======== Entries provided ========

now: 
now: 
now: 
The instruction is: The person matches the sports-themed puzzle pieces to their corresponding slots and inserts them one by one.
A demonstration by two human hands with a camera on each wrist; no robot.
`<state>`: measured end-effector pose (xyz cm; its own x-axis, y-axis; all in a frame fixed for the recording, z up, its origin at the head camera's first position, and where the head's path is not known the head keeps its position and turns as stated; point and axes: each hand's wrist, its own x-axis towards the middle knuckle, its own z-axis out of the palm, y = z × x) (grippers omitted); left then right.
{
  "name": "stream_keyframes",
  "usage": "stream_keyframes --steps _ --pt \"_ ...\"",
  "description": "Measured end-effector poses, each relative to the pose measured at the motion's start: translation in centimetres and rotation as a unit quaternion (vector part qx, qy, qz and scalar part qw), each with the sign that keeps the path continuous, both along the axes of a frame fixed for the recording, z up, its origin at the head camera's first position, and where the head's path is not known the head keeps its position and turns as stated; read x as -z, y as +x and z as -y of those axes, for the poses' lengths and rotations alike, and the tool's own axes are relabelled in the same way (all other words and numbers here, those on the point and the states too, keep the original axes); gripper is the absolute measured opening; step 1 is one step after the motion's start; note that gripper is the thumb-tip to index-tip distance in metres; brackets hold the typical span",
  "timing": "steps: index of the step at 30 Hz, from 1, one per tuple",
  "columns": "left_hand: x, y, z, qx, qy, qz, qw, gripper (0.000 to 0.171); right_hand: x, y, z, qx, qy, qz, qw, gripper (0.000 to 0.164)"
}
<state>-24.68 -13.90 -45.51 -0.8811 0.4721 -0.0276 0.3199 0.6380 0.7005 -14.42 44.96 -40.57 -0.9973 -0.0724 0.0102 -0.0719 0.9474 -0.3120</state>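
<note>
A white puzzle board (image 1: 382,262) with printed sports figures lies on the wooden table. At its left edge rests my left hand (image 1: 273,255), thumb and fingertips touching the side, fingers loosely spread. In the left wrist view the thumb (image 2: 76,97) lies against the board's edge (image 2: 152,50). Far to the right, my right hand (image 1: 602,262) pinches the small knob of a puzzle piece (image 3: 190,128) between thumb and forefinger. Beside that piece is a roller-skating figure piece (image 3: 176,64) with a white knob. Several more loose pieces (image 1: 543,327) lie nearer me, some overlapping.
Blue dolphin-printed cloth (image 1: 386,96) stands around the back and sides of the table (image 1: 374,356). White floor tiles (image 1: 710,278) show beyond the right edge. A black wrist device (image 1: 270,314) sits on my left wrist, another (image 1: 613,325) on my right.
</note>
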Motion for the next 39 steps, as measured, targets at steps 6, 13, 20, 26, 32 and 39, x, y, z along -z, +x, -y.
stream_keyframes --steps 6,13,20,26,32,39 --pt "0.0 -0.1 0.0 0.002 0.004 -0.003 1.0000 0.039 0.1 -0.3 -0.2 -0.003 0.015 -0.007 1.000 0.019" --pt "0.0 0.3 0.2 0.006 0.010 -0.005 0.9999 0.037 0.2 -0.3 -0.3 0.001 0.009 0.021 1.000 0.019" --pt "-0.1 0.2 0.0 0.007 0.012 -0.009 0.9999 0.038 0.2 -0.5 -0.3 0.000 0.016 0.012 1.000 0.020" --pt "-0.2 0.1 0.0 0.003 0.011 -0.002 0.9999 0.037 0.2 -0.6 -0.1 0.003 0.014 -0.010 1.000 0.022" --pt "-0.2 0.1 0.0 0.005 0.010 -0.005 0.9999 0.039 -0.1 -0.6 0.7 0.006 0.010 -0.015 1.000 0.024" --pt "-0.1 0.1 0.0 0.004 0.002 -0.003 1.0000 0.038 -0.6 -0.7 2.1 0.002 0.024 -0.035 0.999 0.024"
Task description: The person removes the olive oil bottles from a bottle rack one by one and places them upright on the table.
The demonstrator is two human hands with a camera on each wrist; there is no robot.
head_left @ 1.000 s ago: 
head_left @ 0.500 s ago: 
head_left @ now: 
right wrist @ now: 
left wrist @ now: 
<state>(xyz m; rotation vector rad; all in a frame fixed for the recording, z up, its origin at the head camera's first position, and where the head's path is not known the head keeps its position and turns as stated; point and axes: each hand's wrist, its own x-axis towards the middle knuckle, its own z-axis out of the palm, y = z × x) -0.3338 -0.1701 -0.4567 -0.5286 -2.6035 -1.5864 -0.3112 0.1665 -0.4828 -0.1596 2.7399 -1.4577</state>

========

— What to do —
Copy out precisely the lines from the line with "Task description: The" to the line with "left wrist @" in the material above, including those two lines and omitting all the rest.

— Task solution —
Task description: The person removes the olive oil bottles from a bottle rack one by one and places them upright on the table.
The demonstrator is two human hands with a camera on each wrist; there is no robot.
head_left @ 1.000 s ago: 
head_left @ 0.500 s ago: 
head_left @ now: 
right wrist @ now: 
left wrist @ now: 

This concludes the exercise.